Start of Task data
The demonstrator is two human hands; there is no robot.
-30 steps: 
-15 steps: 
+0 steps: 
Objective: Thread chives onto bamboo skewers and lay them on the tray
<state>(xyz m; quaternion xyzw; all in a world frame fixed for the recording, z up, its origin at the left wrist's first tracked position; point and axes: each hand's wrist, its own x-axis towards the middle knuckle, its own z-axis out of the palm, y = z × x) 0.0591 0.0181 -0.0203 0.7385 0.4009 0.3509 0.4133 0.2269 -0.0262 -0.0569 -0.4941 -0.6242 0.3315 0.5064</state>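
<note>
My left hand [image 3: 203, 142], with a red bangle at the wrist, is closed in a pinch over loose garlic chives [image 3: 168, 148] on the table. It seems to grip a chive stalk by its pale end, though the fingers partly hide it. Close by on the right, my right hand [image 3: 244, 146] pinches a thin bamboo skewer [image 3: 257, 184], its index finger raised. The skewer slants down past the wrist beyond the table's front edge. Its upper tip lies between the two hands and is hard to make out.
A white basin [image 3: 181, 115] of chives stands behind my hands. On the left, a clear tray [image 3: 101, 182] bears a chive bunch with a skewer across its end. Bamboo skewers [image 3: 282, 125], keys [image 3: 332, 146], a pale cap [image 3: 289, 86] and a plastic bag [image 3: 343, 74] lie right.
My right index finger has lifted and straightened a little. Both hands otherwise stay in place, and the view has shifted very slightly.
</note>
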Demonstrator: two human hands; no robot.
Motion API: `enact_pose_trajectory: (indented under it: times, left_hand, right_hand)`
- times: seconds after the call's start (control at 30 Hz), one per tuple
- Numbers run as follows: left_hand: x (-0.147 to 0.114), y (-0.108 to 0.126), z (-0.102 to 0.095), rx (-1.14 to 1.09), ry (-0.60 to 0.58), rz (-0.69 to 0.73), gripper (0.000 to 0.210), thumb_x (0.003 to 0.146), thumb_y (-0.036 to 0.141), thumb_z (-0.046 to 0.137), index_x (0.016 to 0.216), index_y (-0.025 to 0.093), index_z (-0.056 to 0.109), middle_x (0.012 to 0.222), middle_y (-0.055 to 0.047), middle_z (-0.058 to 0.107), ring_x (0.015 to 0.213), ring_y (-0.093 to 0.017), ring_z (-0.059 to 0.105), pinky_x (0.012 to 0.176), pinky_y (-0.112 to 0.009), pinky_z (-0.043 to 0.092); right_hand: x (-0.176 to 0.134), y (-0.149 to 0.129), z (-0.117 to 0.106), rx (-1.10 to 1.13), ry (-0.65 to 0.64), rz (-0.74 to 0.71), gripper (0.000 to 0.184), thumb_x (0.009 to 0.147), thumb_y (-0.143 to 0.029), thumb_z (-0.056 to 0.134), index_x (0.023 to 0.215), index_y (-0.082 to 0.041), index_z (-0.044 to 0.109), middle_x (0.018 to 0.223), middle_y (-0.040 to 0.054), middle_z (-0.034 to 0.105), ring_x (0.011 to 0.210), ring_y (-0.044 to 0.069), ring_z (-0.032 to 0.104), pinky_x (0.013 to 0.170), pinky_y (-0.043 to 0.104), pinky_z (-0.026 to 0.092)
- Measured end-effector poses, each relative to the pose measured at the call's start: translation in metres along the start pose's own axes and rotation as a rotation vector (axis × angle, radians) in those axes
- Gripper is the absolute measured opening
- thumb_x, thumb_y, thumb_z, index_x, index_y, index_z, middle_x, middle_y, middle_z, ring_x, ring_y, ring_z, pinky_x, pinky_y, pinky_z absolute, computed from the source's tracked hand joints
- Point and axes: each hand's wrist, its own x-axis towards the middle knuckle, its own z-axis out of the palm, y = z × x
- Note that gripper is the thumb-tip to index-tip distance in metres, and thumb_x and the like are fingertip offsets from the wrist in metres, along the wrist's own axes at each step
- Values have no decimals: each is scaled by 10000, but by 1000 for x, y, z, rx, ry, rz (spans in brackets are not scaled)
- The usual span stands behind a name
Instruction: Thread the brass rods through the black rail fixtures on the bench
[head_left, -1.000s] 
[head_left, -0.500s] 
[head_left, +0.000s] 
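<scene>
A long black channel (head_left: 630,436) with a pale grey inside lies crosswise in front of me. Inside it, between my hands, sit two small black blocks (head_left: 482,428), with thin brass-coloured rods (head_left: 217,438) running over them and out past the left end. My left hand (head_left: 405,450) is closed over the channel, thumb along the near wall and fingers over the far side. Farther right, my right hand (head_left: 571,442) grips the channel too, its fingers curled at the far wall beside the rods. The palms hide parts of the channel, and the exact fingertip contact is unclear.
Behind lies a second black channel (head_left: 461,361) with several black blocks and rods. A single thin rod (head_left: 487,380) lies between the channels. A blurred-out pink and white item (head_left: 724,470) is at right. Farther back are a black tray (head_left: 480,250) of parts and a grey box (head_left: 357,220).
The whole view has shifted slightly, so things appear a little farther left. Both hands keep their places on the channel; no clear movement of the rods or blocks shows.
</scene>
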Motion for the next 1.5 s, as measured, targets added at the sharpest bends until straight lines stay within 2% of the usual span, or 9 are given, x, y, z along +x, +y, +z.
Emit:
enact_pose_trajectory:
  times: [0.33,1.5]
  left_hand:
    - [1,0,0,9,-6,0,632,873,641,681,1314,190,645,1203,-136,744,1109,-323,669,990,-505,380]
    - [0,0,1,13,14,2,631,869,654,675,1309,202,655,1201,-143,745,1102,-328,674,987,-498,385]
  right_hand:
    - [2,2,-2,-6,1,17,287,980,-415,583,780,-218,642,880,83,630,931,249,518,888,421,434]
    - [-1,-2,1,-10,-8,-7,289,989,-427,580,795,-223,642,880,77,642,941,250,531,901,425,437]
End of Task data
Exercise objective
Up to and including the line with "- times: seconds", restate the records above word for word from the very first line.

Output below
The demonstrator is two human hands; there is no robot.
-30 steps: 
-15 steps: 
+0 steps: 
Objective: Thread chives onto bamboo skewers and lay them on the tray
<state>(xyz m; quaternion xyzw; all in a world frame fixed for the recording, z up, its origin at the left wrist's first tracked position; point and axes: each hand's wrist, its own x-axis towards the middle knuckle, its own z-axis out of the palm, y = z × x) 0.0591 0.0181 -0.0203 0.7385 0.4009 0.3509 0.4133 0.2269 -0.0262 -0.0569 -0.4941 -0.6242 0.3315 0.5064</state>
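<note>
My left hand [image 3: 203, 142], with a red bangle at the wrist, is closed in a pinch over loose garlic chives [image 3: 168, 148] on the table. It seems to grip a chive stalk by its pale end, though the fingers partly hide it. Close by on the right, my right hand [image 3: 244, 146] pinches a thin bamboo skewer [image 3: 257, 184], its index finger raised. The skewer slants down past the wrist beyond the table's front edge. Its upper tip lies between the two hands and is hard to make out.
A white basin [image 3: 181, 115] of chives stands behind my hands. On the left, a clear tray [image 3: 101, 182] bears a chive bunch with a skewer across its end. Bamboo skewers [image 3: 282, 125], keys [image 3: 332, 146], a pale cap [image 3: 289, 86] and a plastic bag [image 3: 343, 74] lie right.
My right index finger has lifted and straightened a little. Both hands otherwise stay in place, and the view has shifted very slightly.
</note>
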Demonstrator: two human hands; no robot.
Motion API: `enact_pose_trajectory: (indented under it: times, left_hand, right_hand)`
- times: seconds after the call's start (control at 30 Hz), one per tuple

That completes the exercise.